[Task details]
Please reproduce the data exactly, though every picture must stay out.

[Data below]
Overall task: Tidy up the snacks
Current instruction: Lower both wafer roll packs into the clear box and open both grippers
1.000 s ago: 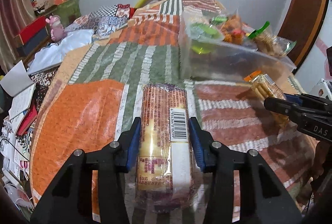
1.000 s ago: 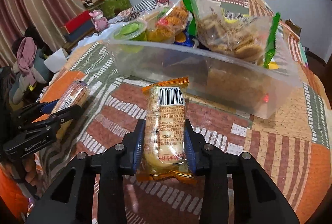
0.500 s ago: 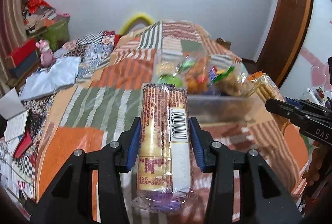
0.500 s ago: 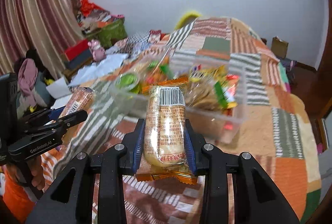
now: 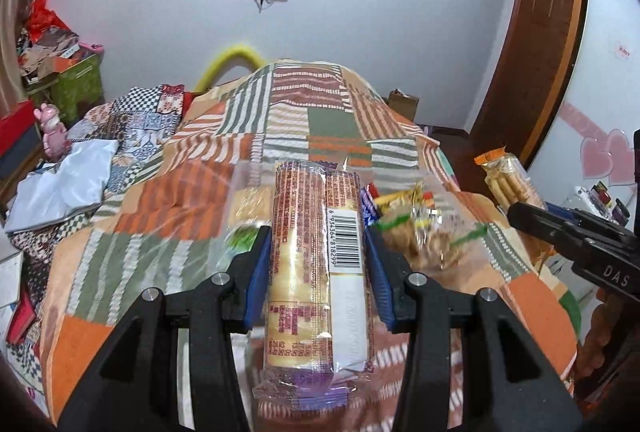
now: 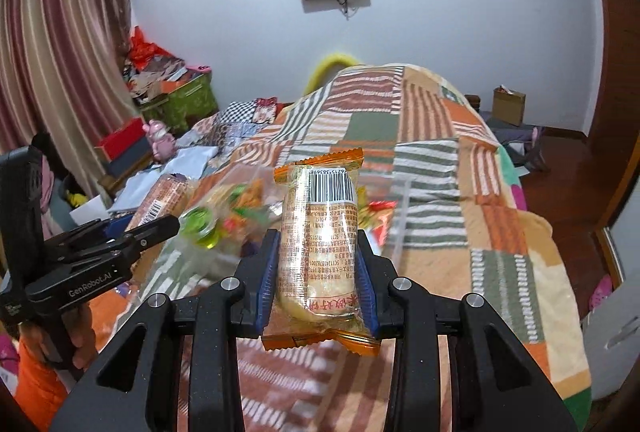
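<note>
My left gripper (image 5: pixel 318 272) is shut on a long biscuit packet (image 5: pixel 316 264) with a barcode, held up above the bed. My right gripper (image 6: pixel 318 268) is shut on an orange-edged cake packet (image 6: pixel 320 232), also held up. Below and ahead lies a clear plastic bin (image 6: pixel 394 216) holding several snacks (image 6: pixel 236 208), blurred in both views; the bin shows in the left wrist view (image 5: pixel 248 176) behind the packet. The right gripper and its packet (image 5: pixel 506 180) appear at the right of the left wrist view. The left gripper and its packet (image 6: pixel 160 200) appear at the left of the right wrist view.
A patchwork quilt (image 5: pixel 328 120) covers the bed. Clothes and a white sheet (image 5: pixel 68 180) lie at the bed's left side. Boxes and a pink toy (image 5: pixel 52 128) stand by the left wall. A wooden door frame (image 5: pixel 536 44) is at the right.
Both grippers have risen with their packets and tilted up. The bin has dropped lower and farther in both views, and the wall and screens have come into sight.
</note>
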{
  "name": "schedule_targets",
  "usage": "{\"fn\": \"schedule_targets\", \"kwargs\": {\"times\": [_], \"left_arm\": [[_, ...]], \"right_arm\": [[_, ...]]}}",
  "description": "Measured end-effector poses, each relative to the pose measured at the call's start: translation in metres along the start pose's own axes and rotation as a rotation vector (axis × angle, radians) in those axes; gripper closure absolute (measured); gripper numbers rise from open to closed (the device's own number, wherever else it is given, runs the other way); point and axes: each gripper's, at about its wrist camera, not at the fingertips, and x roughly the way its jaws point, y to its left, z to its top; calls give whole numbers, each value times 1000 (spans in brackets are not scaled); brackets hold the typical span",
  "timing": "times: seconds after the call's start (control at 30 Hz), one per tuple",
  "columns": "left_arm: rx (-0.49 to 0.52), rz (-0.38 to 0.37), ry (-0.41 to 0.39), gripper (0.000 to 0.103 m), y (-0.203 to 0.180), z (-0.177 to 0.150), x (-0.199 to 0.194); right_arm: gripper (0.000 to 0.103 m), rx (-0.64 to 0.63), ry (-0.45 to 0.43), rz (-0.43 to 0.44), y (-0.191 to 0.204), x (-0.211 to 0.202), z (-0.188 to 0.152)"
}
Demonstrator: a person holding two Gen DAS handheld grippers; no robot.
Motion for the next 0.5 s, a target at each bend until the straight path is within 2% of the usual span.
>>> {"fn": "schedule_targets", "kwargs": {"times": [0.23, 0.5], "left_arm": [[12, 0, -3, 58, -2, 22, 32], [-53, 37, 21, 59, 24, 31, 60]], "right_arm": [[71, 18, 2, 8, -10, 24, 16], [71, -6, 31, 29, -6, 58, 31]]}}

[Output below]
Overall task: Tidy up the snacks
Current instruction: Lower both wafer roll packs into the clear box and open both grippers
1.000 s ago: 
1.000 s ago: 
0.500 s ago: 
0.500 s ago: 
now: 
now: 
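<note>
My left gripper (image 5: pixel 318 272) is shut on a long biscuit packet (image 5: pixel 316 264) with a barcode, held up above the bed. My right gripper (image 6: pixel 318 268) is shut on an orange-edged cake packet (image 6: pixel 320 232), also held up. Below and ahead lies a clear plastic bin (image 6: pixel 394 216) holding several snacks (image 6: pixel 236 208), blurred in both views; the bin shows in the left wrist view (image 5: pixel 248 176) behind the packet. The right gripper and its packet (image 5: pixel 506 180) appear at the right of the left wrist view. The left gripper and its packet (image 6: pixel 160 200) appear at the left of the right wrist view.
A patchwork quilt (image 5: pixel 328 120) covers the bed. Clothes and a white sheet (image 5: pixel 68 180) lie at the bed's left side. Boxes and a pink toy (image 5: pixel 52 128) stand by the left wall. A wooden door frame (image 5: pixel 536 44) is at the right.
Both grippers have risen with their packets and tilted up. The bin has dropped lower and farther in both views, and the wall and screens have come into sight.
</note>
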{
  "name": "schedule_targets",
  "usage": "{\"fn\": \"schedule_targets\", \"kwargs\": {\"times\": [_], \"left_arm\": [[_, ...]], \"right_arm\": [[_, ...]]}}",
  "description": "Measured end-effector poses, each relative to the pose measured at the call's start: translation in metres along the start pose's own axes and rotation as a rotation vector (axis × angle, radians) in those axes; gripper closure absolute (measured); gripper numbers rise from open to closed (the device's own number, wherever else it is given, runs the other way); point and axes: each gripper's, at about its wrist camera, not at the fingertips, and x roughly the way its jaws point, y to its left, z to its top; calls give whole numbers, each value times 1000 (spans in brackets are not scaled); brackets hold the typical span",
  "timing": "times: seconds after the call's start (control at 30 Hz), one per tuple",
  "columns": "left_arm: rx (-0.49 to 0.52), rz (-0.38 to 0.37), ry (-0.41 to 0.39), gripper (0.000 to 0.103 m), y (-0.203 to 0.180), z (-0.177 to 0.150), x (-0.199 to 0.194); right_arm: gripper (0.000 to 0.103 m), rx (-0.64 to 0.63), ry (-0.45 to 0.43), rz (-0.43 to 0.44), y (-0.191 to 0.204), x (-0.211 to 0.202), z (-0.188 to 0.152)"
}
Demonstrator: a person holding two Gen DAS handheld grippers; no robot.
Motion for the next 0.5 s, a target at each bend until the straight path is within 2% of the usual span.
>>> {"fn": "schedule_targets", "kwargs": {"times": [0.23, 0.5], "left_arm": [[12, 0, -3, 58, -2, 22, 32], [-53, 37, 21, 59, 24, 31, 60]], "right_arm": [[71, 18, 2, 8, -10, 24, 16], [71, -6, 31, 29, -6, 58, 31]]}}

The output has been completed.